Farrell labors under a mullet haircut and indecisive facial hair—which, admittedly, make him look like someone trying to pass as a South Florida sleazoid. Farrell’s not an unskilled actor, but he lacks the heft and charisma for larger-than-life tough-guy scenes.
Miami Vice’s unearned gloom makes you question the cult of Michael Mann. He’s unquestionably a compelling visual storyteller and crafted a moving account of American honor in The Insider. The macho loyalty issues in his cops-and-robbers flicks, however, never have the substance Mann seems to believe.

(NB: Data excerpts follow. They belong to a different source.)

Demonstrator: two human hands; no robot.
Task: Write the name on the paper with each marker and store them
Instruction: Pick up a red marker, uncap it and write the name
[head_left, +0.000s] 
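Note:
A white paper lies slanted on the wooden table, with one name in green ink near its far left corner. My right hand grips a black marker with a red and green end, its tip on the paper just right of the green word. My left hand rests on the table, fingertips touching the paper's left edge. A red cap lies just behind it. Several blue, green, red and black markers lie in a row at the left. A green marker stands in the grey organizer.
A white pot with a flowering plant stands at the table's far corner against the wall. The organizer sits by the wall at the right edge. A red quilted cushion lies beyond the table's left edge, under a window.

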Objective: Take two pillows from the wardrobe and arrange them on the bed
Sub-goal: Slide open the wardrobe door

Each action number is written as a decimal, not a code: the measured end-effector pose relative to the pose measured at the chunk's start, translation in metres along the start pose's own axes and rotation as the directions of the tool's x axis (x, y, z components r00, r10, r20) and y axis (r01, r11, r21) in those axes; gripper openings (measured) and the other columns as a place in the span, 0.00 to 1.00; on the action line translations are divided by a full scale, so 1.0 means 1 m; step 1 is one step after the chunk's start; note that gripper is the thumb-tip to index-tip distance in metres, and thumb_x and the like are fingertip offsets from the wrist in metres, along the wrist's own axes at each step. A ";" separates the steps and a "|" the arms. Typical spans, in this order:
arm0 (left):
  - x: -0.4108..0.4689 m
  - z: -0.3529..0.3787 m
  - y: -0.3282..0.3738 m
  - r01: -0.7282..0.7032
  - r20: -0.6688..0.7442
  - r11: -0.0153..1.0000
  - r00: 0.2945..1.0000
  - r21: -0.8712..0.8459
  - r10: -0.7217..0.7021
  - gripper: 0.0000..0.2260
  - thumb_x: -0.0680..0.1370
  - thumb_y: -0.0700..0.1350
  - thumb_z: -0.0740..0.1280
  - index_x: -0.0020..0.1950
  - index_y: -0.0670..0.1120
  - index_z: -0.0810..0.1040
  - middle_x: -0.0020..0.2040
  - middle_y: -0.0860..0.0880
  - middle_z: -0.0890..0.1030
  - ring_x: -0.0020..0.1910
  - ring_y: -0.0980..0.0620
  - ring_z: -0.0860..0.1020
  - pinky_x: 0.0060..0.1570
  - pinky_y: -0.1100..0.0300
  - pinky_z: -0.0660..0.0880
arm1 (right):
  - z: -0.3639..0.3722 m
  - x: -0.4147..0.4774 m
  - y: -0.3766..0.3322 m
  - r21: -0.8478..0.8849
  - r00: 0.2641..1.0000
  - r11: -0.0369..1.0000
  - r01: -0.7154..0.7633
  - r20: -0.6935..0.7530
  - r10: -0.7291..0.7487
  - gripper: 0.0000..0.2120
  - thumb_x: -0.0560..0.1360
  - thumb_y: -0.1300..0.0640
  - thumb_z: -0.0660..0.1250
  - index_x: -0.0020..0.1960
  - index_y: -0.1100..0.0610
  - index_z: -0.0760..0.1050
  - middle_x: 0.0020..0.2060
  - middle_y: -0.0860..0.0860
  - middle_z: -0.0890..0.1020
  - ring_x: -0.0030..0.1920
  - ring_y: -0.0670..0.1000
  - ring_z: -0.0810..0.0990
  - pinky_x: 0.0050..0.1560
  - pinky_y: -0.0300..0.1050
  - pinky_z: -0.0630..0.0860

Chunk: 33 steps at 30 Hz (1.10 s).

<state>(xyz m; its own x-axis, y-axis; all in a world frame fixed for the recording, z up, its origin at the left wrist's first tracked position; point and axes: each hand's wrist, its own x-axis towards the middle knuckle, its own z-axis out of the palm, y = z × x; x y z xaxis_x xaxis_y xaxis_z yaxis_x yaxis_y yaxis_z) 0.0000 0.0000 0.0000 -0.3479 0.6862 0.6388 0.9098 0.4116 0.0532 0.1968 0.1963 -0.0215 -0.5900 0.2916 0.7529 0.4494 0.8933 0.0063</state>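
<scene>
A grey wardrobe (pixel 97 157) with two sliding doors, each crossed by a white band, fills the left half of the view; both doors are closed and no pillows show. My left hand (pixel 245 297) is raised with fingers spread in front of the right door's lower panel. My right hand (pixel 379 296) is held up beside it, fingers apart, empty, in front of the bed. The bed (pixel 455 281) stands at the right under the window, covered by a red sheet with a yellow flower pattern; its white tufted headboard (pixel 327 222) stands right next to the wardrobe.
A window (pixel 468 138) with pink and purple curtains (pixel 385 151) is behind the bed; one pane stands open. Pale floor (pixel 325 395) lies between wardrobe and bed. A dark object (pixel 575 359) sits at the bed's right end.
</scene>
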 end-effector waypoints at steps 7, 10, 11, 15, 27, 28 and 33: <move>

He comes across like the thinking man’s Michael Bay, and though he doesn’t stoop to gestures like explosive car crashes, he never equals the thematic force of Martin Scorsese or David Mamet, either.
Despite its departures from the original series, Miami Vice will intrigue many viewers up until the ending—if it has an ending. The film more or less stops cold, leaving the fate of a major character and one of the instigating plot threads unresolved. Maybe that’s Miami Vice’s way to capture life’s lack of tidy resolutions, but it feels more like Mann trying to get out of Miami as quickly as he can.
MIAMI VICE ( * * )
Directed by Michael Mann. • Starring Colin Farrell, Jamie Foxx, John Hawkes and Gong Li. • R, 144 min. • At the Century Cinemas Del Monte Center, Maya Cinemas, Northridge Cinemas.